WORK REQUEST
Only the lines from the first line of the material below to the line containing "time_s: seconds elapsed", inclusive, should be copied, each exactly as written.

DATASET EXCERPTS

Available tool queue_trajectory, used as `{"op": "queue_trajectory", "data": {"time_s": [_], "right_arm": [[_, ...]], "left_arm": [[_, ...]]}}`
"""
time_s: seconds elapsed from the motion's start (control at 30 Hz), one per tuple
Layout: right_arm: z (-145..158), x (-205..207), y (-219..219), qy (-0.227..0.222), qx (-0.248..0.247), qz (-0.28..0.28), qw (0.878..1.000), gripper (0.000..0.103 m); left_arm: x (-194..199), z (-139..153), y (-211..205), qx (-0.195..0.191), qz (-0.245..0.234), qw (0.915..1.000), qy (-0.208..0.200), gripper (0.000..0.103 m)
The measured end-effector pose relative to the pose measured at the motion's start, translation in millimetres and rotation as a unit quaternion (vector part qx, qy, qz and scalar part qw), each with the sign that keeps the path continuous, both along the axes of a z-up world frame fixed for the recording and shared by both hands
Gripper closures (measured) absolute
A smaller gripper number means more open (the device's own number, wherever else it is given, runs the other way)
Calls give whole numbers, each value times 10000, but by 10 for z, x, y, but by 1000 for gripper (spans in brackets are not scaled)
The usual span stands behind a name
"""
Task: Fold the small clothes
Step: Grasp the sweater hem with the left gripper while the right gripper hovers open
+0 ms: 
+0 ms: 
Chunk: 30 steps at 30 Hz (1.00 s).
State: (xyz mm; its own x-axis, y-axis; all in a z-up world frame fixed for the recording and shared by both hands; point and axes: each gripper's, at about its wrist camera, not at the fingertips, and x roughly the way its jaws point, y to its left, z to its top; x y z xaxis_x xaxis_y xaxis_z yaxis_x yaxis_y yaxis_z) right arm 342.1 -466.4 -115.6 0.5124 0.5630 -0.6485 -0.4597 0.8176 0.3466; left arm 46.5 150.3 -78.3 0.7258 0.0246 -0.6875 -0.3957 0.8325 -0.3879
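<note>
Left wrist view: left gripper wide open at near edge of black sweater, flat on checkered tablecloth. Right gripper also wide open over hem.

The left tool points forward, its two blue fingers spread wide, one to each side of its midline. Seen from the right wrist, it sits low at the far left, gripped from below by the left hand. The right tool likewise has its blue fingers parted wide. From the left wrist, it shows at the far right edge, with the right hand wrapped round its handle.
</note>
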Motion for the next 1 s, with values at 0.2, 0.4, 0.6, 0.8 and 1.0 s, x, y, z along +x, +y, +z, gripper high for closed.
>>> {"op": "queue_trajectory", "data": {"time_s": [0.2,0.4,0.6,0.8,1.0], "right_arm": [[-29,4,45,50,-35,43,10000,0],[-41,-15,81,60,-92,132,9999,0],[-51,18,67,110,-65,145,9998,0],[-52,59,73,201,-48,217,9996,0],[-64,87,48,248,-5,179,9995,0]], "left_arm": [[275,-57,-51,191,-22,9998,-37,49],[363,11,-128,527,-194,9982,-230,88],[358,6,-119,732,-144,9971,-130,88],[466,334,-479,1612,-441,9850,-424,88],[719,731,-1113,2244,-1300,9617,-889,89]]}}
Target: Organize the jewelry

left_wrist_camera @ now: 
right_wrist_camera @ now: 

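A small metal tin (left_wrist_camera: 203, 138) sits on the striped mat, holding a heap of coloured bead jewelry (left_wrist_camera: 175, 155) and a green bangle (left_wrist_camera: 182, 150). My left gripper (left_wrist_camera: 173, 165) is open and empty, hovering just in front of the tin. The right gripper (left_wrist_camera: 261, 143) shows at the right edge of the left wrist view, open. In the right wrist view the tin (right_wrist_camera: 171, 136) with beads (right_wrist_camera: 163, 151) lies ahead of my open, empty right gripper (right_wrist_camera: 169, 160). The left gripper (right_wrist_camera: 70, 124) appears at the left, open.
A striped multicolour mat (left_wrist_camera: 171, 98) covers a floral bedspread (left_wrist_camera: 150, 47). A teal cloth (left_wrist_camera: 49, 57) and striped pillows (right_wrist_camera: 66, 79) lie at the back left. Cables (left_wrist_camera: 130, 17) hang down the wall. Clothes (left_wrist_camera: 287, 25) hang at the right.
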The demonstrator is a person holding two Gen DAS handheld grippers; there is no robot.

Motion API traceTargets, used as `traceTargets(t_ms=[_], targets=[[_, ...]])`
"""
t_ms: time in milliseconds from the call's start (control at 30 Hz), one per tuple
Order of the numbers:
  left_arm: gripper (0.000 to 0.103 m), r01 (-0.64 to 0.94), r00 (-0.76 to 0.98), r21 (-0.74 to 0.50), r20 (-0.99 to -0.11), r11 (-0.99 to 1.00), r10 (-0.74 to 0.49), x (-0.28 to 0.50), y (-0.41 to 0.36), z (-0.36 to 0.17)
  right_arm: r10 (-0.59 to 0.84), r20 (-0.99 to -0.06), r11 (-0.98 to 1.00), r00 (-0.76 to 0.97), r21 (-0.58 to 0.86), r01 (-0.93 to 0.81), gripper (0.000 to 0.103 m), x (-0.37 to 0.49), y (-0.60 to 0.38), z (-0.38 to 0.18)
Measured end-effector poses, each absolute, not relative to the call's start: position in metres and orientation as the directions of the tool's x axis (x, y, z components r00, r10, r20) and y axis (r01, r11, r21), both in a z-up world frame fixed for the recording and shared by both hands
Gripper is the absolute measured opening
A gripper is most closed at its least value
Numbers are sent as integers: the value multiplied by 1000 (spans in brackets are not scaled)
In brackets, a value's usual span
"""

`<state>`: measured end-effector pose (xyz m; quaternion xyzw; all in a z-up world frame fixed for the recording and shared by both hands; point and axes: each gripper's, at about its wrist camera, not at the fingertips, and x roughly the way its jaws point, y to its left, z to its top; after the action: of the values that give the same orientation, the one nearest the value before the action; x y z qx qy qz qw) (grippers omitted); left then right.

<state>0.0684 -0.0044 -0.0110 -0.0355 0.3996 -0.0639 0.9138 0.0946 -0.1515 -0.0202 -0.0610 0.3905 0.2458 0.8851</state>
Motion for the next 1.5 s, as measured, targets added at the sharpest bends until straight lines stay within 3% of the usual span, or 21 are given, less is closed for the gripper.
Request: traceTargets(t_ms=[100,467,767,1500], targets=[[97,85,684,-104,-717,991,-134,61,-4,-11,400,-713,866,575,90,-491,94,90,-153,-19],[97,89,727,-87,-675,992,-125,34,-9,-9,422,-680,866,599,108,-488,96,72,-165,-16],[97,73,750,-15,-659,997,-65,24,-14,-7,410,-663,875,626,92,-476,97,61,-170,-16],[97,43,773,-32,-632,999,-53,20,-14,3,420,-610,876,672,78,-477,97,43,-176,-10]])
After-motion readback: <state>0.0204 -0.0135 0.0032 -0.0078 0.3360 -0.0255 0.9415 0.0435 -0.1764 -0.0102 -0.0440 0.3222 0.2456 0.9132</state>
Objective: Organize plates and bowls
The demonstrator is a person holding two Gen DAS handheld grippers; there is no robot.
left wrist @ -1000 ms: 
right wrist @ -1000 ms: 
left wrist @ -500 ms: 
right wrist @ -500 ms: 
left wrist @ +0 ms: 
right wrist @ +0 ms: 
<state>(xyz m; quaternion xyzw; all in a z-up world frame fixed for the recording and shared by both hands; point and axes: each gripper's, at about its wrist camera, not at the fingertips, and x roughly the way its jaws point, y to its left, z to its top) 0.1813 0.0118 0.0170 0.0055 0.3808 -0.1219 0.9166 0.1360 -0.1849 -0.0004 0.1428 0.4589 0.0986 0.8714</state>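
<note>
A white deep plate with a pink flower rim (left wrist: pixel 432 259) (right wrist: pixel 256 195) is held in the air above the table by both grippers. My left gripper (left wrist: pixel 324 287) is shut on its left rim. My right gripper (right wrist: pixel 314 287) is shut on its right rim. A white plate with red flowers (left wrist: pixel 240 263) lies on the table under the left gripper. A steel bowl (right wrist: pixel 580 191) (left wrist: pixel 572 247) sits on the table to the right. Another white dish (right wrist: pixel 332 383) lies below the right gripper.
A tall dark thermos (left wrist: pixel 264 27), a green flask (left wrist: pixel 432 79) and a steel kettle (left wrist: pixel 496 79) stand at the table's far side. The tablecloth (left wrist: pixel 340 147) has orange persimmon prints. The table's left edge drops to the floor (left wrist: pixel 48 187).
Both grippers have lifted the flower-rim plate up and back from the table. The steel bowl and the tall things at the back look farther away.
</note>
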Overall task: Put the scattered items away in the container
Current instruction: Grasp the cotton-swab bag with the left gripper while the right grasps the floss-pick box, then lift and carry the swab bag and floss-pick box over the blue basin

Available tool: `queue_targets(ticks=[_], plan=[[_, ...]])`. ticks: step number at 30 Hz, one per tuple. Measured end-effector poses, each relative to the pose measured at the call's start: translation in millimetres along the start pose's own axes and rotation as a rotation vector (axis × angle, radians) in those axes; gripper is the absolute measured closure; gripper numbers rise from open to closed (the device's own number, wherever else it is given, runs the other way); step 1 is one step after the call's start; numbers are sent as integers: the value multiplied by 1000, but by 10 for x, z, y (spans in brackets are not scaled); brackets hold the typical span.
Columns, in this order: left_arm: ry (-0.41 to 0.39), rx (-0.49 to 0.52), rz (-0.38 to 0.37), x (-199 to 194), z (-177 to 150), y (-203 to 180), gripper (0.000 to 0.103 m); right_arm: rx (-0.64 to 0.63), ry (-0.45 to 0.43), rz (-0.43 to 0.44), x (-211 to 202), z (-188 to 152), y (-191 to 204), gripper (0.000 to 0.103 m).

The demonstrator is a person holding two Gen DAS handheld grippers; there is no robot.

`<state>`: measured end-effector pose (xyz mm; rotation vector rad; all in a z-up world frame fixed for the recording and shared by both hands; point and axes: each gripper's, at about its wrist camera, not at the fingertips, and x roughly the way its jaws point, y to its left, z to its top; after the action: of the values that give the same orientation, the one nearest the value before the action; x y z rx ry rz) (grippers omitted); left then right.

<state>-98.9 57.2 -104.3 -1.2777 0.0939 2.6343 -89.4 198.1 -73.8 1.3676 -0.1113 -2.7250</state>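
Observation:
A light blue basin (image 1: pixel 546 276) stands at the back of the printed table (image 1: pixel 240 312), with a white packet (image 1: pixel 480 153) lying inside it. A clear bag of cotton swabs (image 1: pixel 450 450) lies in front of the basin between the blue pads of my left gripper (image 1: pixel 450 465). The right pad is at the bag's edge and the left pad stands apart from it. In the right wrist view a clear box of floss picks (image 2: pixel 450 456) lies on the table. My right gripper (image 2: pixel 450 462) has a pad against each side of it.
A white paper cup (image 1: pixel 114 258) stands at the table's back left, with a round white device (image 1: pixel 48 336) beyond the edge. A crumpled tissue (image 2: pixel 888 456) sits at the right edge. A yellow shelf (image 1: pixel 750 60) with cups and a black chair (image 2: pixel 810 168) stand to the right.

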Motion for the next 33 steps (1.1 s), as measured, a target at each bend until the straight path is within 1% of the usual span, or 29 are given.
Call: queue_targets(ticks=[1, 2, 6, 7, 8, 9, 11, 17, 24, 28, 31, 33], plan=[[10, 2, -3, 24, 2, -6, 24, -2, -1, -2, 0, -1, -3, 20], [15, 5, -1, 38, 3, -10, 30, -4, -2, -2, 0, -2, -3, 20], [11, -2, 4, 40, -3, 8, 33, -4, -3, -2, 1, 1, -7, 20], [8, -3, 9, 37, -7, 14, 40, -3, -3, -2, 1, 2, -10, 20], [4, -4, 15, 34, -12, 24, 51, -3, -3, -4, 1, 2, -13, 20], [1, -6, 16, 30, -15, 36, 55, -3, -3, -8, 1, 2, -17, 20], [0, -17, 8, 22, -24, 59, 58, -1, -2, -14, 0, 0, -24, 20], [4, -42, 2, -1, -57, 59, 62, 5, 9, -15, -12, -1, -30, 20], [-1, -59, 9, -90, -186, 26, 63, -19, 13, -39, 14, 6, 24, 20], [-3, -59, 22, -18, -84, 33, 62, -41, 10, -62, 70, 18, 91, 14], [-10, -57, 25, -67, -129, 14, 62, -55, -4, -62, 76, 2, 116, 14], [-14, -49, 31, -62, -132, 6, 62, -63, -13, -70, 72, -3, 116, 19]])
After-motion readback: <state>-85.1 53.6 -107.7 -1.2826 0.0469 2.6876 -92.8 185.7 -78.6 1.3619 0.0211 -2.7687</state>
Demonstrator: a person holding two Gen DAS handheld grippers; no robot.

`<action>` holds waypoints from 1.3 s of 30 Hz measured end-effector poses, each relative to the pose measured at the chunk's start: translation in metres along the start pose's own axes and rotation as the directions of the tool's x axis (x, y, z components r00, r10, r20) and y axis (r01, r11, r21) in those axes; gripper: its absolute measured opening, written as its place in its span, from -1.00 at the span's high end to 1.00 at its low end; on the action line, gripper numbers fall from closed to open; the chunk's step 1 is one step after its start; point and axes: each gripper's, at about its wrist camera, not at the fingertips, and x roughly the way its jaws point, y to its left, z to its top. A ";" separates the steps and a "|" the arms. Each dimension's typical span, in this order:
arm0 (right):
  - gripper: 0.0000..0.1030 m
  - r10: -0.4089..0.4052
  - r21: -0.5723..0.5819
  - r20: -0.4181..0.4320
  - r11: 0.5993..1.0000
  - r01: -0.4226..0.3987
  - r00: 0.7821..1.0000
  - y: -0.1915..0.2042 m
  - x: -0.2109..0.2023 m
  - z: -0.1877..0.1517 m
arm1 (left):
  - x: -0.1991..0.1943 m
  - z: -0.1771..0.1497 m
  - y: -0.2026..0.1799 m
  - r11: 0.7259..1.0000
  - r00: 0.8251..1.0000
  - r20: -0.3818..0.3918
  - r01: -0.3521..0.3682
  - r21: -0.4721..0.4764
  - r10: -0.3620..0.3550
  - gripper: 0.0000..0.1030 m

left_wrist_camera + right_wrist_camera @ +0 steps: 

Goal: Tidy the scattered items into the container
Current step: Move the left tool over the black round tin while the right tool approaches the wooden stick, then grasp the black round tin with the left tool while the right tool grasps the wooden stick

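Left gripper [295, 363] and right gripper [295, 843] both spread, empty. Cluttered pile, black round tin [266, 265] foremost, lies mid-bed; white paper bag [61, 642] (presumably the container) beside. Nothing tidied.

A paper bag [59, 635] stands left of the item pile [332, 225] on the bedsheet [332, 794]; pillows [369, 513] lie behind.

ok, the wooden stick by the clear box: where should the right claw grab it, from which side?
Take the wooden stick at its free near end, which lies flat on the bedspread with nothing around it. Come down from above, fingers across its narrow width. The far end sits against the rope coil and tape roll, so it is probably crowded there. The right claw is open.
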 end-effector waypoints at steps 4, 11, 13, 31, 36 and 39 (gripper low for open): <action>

ANSWER SPACE
Available tool queue_trajectory, used as `{"op": "queue_trajectory", "data": {"time_s": [_], "right_arm": [[_, ...]], "left_arm": [[_, ...]]}}`
"""
time_s: seconds elapsed from the motion's start (control at 30 Hz), one per tuple

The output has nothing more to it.